Le jour le plus long

Dès les premières heures du jour, deux hommes armés avaient été placés à l’entrée du portail ouvert dans la muraille, et qui donne accès à la plage, avec pour consigne de barrer le passage aux éventuels candidats à la baignade, lesquels étaient en fait des plus rares en raison d’une forte houle. Quand je m’y aventurai, ceux que j’avais pris pour des gendarmes en tenue de plongée m’enjoignirent de déguerpir, sans que j’aie pu entrevoir sur la plage autre chose qu’un groupe d’hommes qui n’avaient rien d’estivants.

 

De retour à l’hôtel, je ne manquai pas d’observer, à l’heure du déjeuner, le comportement du maître d’hôtel qui, loin de me prêter la moindre attention, m’ignorait ostensiblement. Comme je lui en faisais la remarque, l’individu, en qui je reconnus aussitôt l’un des deux cerbères de la plage, me demanda sans plus de façons si je disposais d’une voiture, auquel cas, me dit-il, j’aurais à me rendre au plus vite au terminal du ferry pour y chercher un homme et une femme qui se feraient reconnaître sitôt débarqués, et les ramener avec leurs bagages à l’hôtel le plus discrètement possible. M’y étant refusé, je me vis enjoint de regagner ma chambre et de n’en pas ressortir avant d’y avoir été convié.

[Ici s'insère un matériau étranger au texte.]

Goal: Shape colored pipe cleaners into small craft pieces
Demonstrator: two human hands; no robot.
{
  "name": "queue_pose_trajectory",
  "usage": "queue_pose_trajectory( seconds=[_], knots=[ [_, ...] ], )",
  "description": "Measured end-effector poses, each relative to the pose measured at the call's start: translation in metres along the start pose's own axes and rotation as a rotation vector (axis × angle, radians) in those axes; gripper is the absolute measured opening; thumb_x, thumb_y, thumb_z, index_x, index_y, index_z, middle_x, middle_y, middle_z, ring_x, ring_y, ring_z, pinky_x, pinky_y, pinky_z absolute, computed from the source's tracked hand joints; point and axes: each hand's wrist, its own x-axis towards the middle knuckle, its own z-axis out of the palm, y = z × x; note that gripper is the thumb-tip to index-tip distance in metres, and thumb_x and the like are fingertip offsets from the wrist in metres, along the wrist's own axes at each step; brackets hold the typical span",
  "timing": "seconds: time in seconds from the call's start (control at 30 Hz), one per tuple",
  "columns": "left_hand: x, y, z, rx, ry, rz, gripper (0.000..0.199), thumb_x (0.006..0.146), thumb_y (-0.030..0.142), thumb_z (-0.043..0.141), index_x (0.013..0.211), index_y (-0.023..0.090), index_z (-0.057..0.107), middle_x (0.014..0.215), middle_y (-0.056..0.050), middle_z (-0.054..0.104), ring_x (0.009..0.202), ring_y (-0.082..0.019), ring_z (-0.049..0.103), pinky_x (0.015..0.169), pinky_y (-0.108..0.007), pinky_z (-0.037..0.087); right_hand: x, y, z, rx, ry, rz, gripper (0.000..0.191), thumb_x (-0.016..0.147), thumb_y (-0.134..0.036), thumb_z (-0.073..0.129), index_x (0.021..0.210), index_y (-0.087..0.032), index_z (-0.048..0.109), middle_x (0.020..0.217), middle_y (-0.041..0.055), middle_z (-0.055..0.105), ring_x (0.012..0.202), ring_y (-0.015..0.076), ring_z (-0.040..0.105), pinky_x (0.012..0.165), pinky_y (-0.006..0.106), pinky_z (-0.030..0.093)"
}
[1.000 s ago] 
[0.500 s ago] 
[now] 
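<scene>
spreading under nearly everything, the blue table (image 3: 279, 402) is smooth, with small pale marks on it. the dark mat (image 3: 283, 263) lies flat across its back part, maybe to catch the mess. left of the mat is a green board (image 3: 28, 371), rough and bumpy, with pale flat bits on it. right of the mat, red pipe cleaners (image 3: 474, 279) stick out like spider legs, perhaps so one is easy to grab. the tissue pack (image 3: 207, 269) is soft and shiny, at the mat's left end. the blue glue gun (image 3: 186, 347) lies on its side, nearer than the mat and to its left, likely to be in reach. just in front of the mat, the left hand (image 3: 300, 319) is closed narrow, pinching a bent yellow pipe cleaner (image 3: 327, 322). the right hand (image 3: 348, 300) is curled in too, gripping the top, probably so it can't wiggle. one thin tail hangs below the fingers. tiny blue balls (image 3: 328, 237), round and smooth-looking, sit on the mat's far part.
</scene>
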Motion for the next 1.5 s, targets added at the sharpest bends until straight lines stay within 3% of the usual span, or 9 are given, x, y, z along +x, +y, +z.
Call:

Au matin, tout sembla être rentré dans l’ordre. Le téléphone ayant été rétabli après avoir été coupé durant la nuit, en raison me dit-on de violents orages qui n’avaient pour autant pas troublé mon sommeil, étonnamment profond, je commandai, n’ayant pas dîné la veille au soir, un copieux petit déjeuner que je pris dans ma chambre. Pour plus de sûreté, je ne quittai pas celle-ci avant le soir, où après avoir travaillé tout le jour, je descendis à nouveau pour dîner, et constatai avec satisfaction que le maître d’hôtel avait changé. Comme je m’enquérais du sort de son collègue, je m’entendis répondre qu’il ne s’agissait là que d’un remplaçant temporaire, qui n’appartenait pas au personnel régulier de l’hôtel, et qu’on ne reverrait sans doute jamais.